They were not long in finding what they wanted.

"Make this up in a little bundle, boys, so I can drop it down quick after I've set a match to it," and Max gathered the dry stuff together as he spoke, waiting for one of the rest to tie it with a cord.

"And this other I'd drop down loose like," said Trapper Jim, as he held up the bunch of half-dead weeds he had collected. "These give out the blackest smoke you ever saw, and if you shut off the draft after they get going good and hard, nothing living could stay long in that cabin."

"That's the ticket!" remarked Steve, enthusiastically.

He certainly did enjoy action more than any one of the chums. Steve was happy only when there was "something doing," even though the source of excitement lay in a miserable little highly scented skunk that had taken a liking to Jim's cozy cabin and seemed ready to remain there indefinitely.

So they adjourned to the rear of the little squatty structure. Everybody took great care to keep away from the one open window. Some of the boys had had little or no experience with the species of friendly animal now occupying their quarters. Still, it was strange how great a respect for his feelings they entertained. Why, no fellow seemed to want to even be seen looking rudely in.

Max readily climbed upon the roof.

He purposely made considerable noise while so doing, and for good reasons. It was just as well that the inmate of Jim's cabin knew they were around and objected to his remaining there.

And then, again, Max had a little fear lest the skunk make a sudden appearance, popping out of the chimney before he could really get busy. That event, should it take place, would likely enough upset all his well-planned calculations.

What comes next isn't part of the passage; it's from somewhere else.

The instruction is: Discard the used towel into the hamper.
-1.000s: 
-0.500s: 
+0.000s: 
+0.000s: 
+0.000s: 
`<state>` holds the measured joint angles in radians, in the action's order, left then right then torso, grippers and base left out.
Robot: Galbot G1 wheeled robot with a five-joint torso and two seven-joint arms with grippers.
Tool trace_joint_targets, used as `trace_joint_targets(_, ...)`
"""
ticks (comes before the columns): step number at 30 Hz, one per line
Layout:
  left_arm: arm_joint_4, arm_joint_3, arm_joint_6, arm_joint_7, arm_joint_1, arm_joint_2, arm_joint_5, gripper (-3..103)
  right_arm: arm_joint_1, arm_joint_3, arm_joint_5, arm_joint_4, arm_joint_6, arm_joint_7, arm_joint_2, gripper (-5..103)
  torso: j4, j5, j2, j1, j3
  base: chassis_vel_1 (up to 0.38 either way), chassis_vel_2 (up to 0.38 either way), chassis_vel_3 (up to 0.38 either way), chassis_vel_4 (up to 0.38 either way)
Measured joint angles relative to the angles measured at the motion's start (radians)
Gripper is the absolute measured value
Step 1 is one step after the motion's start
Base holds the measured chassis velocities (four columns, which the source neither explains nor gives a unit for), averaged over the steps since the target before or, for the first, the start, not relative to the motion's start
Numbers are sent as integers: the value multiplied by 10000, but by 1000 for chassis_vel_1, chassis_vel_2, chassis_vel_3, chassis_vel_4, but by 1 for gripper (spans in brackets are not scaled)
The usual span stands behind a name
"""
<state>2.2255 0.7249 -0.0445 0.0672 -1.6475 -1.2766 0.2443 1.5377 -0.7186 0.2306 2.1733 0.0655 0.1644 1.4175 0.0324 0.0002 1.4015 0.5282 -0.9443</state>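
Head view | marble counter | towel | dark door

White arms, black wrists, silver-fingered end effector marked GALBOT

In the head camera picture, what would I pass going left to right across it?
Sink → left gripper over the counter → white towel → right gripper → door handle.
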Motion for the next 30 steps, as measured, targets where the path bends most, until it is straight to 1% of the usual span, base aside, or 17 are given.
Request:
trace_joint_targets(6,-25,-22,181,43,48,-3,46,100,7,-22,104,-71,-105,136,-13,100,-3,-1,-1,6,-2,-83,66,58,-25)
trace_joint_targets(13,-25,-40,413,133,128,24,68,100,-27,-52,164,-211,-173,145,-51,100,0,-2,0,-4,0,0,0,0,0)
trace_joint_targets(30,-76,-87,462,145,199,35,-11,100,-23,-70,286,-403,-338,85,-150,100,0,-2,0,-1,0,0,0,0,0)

Max under such conditions would wisely seek safety in flight. Indeed, he had already picked out the very place where he could jump from the roof of the cabin and make sure of landing in a soft spot.

As soon as he reached the roof he hurried over to the chimney, intending to start operations by dropping something down.

"I ought to notify the little rascal that the flue is marked dangerous," Max was saying to himself, "so that if he's started up he can just back down again."

Fortunately nothing happened, and Max was not compelled to take that sudden flying leap.

The chimney, as is the case with all log cabins, was built on the outside. It was composed of slabs of wood, secured with a mortar made principally of certain mud.

In process of time this became thoroughly baked, and the heat assisted in this transformation. It was now as hard as flint rock.

That the flue was a generous one we already know. Had that not been the case Bandy-legs could never have fallen down through it to land in the fireplace below.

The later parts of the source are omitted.